- **How to complete this task**
Among the entries, find the lines with the string "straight" and copy them.

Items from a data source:

=====

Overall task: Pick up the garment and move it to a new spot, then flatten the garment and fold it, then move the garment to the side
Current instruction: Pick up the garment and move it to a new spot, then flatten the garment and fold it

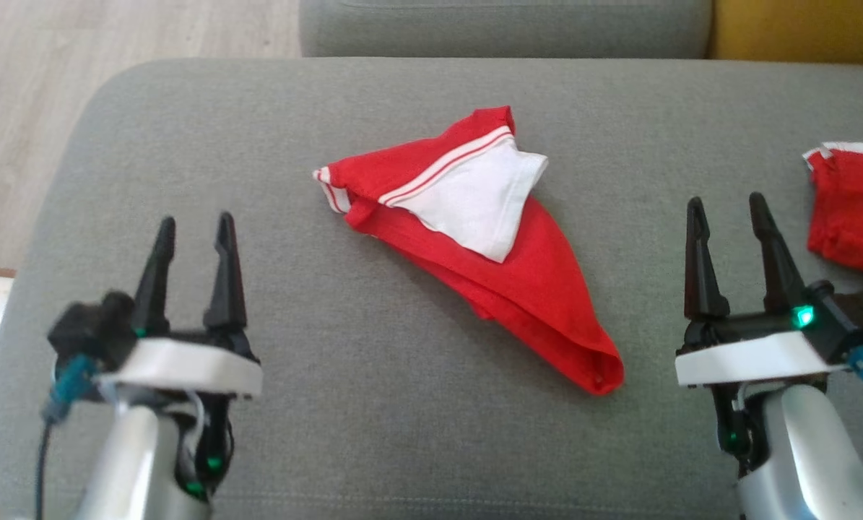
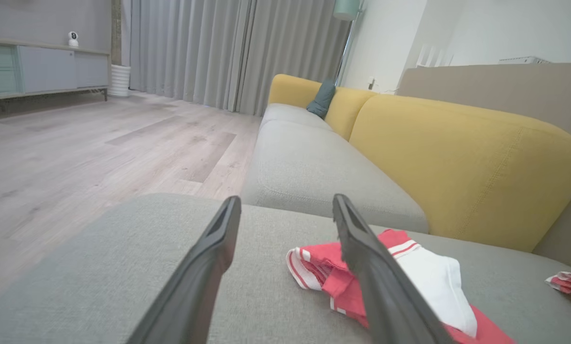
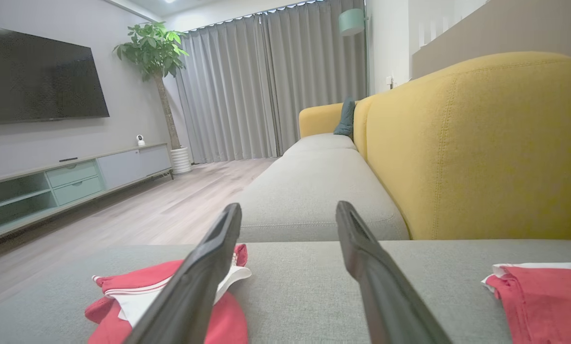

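we are at the very start: the first step, picking the garment up, is not yet begun. our left gripper (image 1: 195, 218) and right gripper (image 1: 725, 198) both hang over the grey cushion (image 1: 258, 130), fingers spread apart and nothing between them. the garment (image 1: 532, 289) lies crumpled between the two grippers, to the right of the left one and to the left of the right one, partly ahead of both sets of fingertips, touching neither. it is bunched into a rough wedge, its white pocket lining (image 1: 482, 198) turned out on top and a striped hem corner pointing toward the left gripper's side. a second red piece (image 1: 850, 217) lies just to the right of the right gripper; we judge it is not ours to handle now. next, we think, one gripper must swing inward and down onto a raised fold, close on the red fabric rather than the loose lining alone, and lift it clear.
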Robot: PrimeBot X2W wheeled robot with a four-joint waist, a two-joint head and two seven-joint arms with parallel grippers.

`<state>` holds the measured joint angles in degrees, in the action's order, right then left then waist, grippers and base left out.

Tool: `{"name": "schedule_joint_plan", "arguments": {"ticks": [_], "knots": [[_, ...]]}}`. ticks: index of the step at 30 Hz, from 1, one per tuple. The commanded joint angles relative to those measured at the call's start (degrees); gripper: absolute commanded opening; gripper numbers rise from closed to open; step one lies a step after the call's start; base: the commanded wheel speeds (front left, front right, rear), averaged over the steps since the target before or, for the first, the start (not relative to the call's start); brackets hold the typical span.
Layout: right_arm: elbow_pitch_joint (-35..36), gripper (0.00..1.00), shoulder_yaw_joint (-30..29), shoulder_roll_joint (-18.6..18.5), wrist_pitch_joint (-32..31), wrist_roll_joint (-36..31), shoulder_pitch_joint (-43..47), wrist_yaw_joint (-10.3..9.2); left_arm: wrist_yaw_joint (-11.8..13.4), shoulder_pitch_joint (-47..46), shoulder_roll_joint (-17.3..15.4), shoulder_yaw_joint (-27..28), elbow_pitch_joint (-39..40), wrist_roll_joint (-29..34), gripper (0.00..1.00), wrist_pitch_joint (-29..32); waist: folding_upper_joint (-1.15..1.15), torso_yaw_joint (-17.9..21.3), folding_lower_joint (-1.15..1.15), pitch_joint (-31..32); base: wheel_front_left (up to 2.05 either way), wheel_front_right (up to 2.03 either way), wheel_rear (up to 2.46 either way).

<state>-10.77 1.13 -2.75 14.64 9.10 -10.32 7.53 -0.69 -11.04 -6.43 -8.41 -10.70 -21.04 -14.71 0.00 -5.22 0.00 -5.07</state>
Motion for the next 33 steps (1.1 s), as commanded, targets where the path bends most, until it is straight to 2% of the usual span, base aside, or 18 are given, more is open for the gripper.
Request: {"name": "schedule_joint_plan", "arguments": {"ticks": [1, 5, 16, 24, 33], "knots": [[1.66, 1.0, 1.41, -0.12, 0.36, 0.65, -0.79, -0.04, 0.27, -1.22, -0.09, 2.25, 3.33, 1.61, 1.0, -0.29, 0.0, -0.56, 0.0, 0.35, 0.0, 0.0, 0.0], [1.31, 1.0, 1.73, -0.12, 0.36, 1.13, -0.27, -0.04, 0.49, 2.98, 2.3, 3.22, 6.18, 4.09, 1.0, -0.29, 0.0, -1.0, 0.0, 0.75, 0.0, 0.0, 0.0], [-0.73, 1.0, 3.15, -0.12, 0.36, 2.1, -0.98, -0.04, -0.82, 2.69, 3.47, 3.55, 7.26, 5.75, 1.0, -0.29, 0.0, -3.36, 0.0, -0.94, 0.0, 0.0, 0.0], [-11.8, 1.0, 7.55, -0.12, -2.32, 9.84, -9.36, -0.04, -0.04, 1.58, 3.54, 0.34, 6.42, 3.74, 1.0, -0.29, 0.0, -7.78, 0.0, -4.83, 0.0, 0.0, 0.0], [-25.97, 1.0, 9.0, -0.12, -5.07, 19.84, -18.52, -0.04, 0.9, 0.22, 3.55, -1.85, 5.73, 2.4, 1.0, -0.29, 0.0, -11.79, 0.0, -7.51, 0.0, 0.0, 0.0]]}}
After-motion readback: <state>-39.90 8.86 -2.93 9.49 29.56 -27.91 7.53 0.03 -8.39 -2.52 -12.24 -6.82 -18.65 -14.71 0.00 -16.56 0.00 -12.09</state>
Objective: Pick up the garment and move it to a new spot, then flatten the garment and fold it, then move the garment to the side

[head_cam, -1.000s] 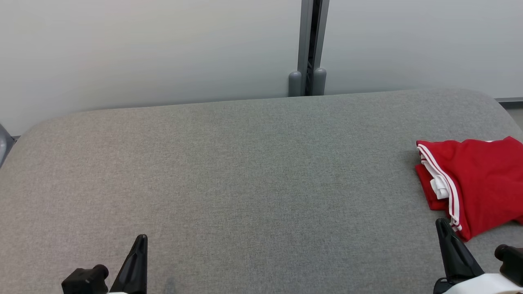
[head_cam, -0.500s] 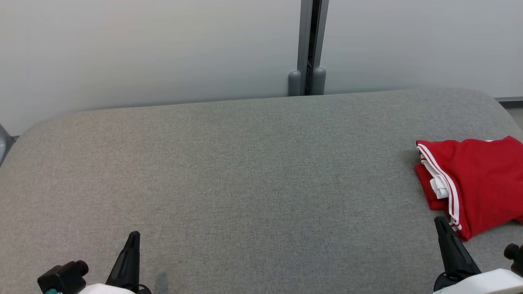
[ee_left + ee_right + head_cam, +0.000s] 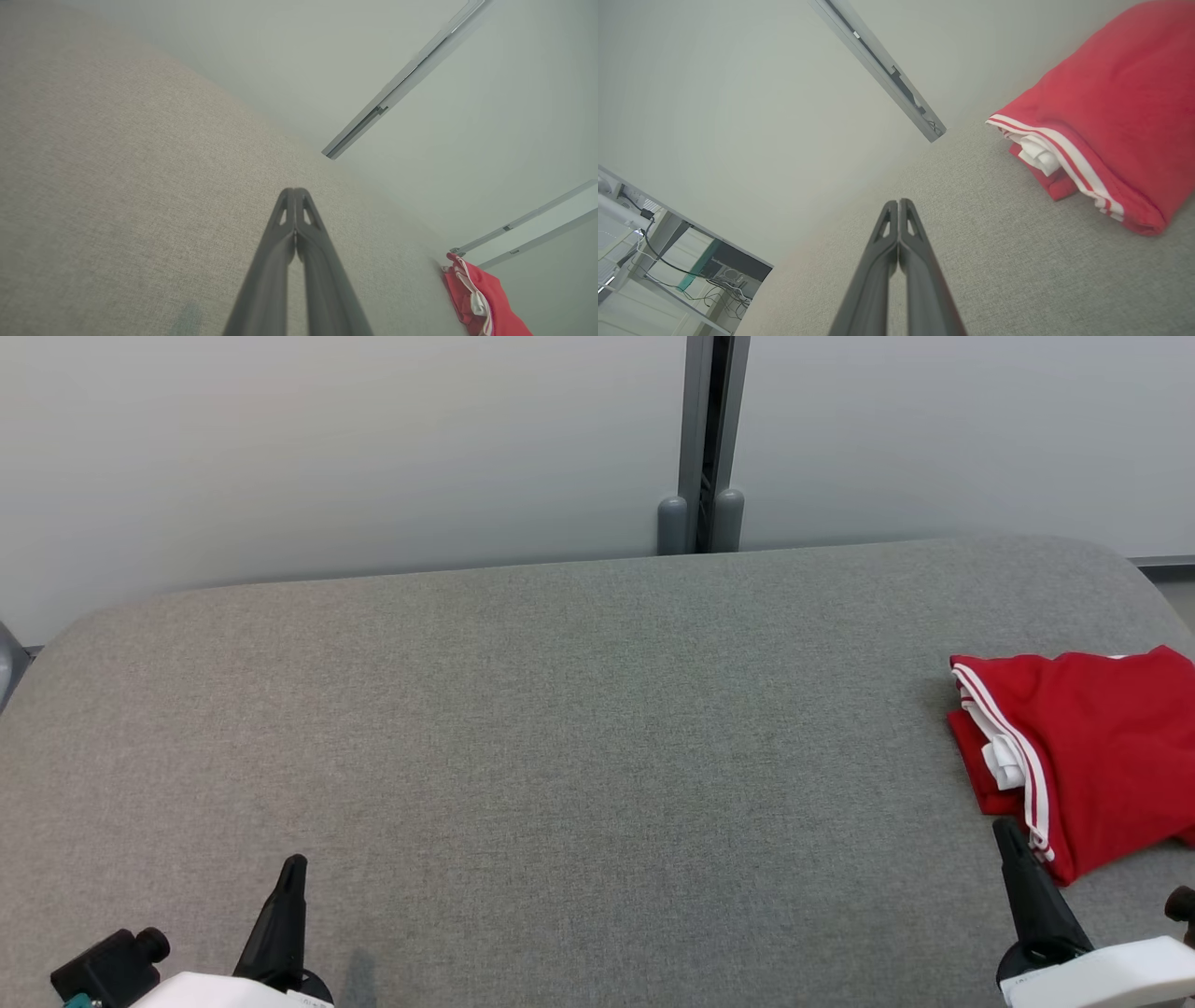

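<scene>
**Operator:** Garment point(image 3: 1088, 756): where is it, and in what condition?

**Technician:** It lies on the grey fabric-covered surface point(image 3: 560, 728), at the far right side, and the edge of the head view cuts part of it off. It is red with white stripe trim. It forms a compact folded bundle whose layered edges face left.

**Operator:** Why is it placed there?

**Technician:** This is a judgement. A folded bundle at the margin matches the final step, moving it to the side. The task therefore appears complete or close to it.

**Operator:** What is the state of the grippers?

**Technician:** The left gripper point(image 3: 295, 191) has its fingers pressed together tip to tip and holds nothing. It sits low over the near left of the surface, well apart from the garment. The right gripper point(image 3: 899, 203) also has its fingers closed against each other and is empty. It sits just beside the garment's near-left corner without touching it. Both poses suggest parked arms rather than an approach.

**Operator:** Are there any containers?

**Technician:** The only carrier in play is the surface, and its load is the garment.
</scene>
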You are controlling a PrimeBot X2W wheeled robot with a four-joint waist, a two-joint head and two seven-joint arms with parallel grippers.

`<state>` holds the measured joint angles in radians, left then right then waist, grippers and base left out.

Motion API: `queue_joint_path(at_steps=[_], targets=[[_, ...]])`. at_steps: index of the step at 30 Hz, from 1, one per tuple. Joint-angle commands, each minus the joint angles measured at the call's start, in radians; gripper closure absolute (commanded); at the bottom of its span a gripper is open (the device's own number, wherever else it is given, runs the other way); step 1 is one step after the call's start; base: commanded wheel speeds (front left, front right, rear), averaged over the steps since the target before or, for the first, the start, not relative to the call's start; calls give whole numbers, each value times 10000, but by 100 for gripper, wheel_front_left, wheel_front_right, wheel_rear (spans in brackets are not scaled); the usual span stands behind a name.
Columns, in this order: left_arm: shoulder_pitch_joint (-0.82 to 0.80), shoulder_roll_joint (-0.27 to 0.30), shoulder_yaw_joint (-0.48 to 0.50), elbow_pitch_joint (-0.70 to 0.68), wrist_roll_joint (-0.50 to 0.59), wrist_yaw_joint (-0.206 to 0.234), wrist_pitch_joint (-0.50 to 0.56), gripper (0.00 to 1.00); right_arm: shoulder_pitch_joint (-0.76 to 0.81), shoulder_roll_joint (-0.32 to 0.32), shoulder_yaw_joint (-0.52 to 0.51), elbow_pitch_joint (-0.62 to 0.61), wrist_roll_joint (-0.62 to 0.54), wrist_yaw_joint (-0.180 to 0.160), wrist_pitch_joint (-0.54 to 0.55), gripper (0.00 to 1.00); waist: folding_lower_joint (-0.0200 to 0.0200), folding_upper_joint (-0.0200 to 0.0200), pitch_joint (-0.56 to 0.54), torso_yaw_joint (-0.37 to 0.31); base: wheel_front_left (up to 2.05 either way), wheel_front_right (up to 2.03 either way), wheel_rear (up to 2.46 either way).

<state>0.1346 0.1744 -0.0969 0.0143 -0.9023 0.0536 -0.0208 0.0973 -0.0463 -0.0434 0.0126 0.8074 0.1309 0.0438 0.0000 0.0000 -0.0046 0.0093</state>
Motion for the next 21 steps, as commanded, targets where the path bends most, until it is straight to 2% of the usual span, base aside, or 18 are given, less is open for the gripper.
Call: queue_joint_path(at_steps=[1,21], targets=[[-280,44,134,-76,-257,-105,21,100,-225,-120,4,-75,270,0,19,100,0,0,1,-1,0,0,0],[-542,-280,796,237,-2425,-646,409,100,-550,-149,24,395,2688,0,119,100,0,0,21,-22,0,0,0]])
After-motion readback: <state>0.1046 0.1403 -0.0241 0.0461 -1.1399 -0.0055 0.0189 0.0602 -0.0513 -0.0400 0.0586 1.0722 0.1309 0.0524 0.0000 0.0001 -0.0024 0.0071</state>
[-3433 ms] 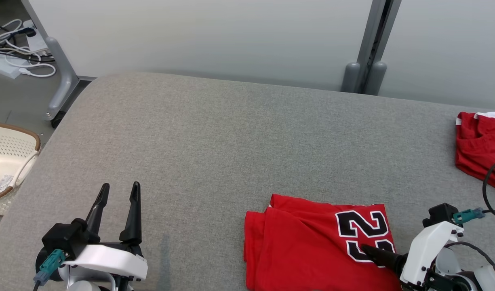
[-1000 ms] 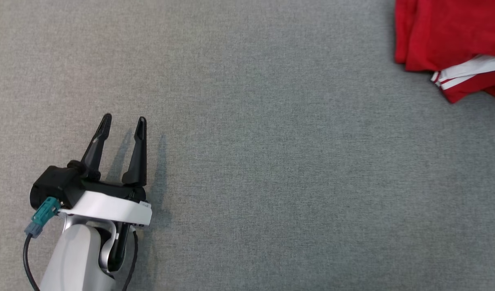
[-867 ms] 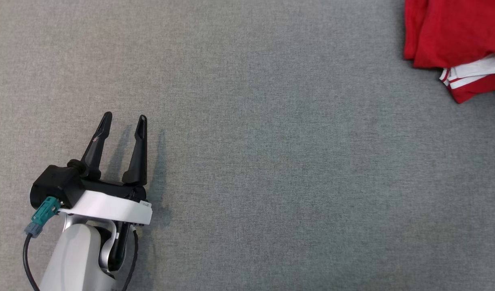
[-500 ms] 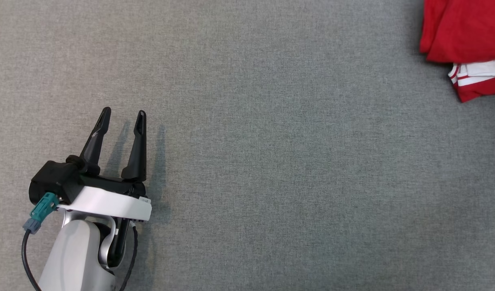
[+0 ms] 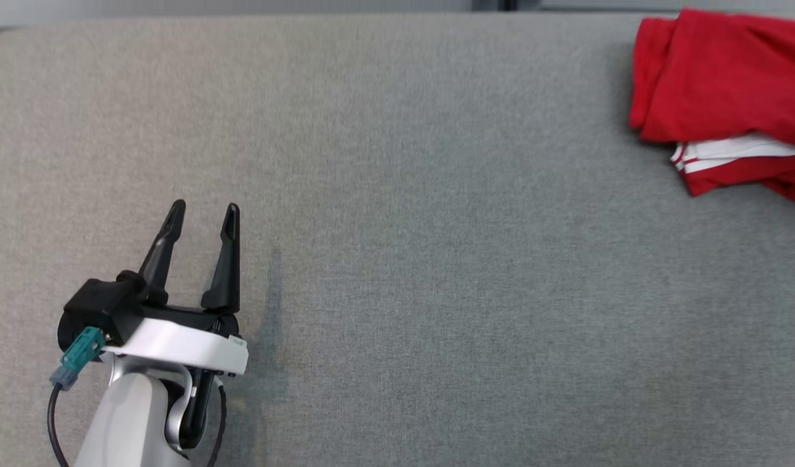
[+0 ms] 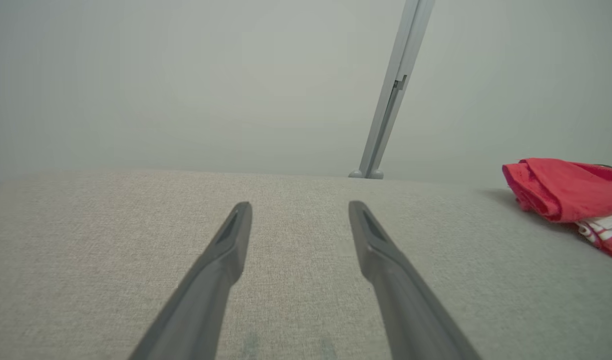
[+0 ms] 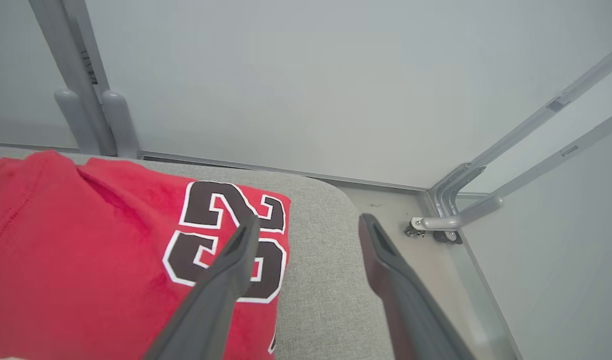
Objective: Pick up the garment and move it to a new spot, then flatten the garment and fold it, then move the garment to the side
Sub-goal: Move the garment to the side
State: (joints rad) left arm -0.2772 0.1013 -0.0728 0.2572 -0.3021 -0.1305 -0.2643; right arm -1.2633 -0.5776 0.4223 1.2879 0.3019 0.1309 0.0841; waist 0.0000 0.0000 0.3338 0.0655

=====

- **Reply**
Motion for the next 33 steps (1.1 s), as commanded, targets where the path bends most, until it is straight to 2% of the usual span, base aside, or 18 are given, more is open for the gripper.
Motion for the next 21 steps, as commanded, targets where the path bends most, until it is straight to 2% of the usual span, base aside, or 18 are given, less is open for the gripper.

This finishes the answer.